WORK TO BE COMPLETED>
Output the full listing below exactly; the images stay out.

DATASET SECTION>
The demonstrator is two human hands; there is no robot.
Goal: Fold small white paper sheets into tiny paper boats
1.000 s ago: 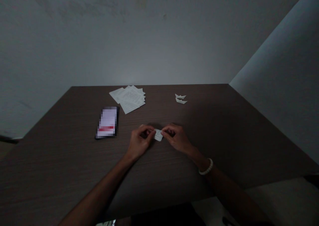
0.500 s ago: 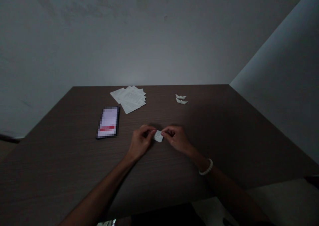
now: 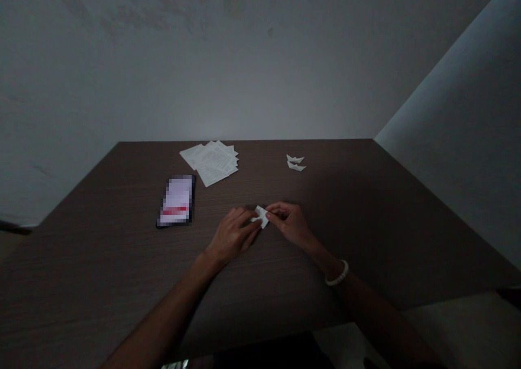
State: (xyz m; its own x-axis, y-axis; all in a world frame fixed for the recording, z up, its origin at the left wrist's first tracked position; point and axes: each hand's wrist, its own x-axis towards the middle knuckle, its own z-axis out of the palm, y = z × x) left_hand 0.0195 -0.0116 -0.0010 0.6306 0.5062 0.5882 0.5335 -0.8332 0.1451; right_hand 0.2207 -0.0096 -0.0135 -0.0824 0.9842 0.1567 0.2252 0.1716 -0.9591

SOLUTION BELOW>
The demonstrator is two human hands; there is no robot.
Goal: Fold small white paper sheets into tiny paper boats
1.000 s ago: 
0.500 s ago: 
now: 
State: (xyz m; its own x-axis, y-axis; all in a world frame fixed for the recording, z up, its origin at the left wrist's first tracked position; point and axes: each hand's wrist, its own x-axis towards the middle knuckle, its own z-axis out of the palm, y = z × x) left_hand 0.0195 -0.0116 -0.0010 0.6306 0.5062 0.5882 0.5335 -0.8332 0.1451; right_hand 0.2207 -0.0096 -0.0135 -0.0824 0.9842 0.1567 0.2252 0.1716 -0.9591

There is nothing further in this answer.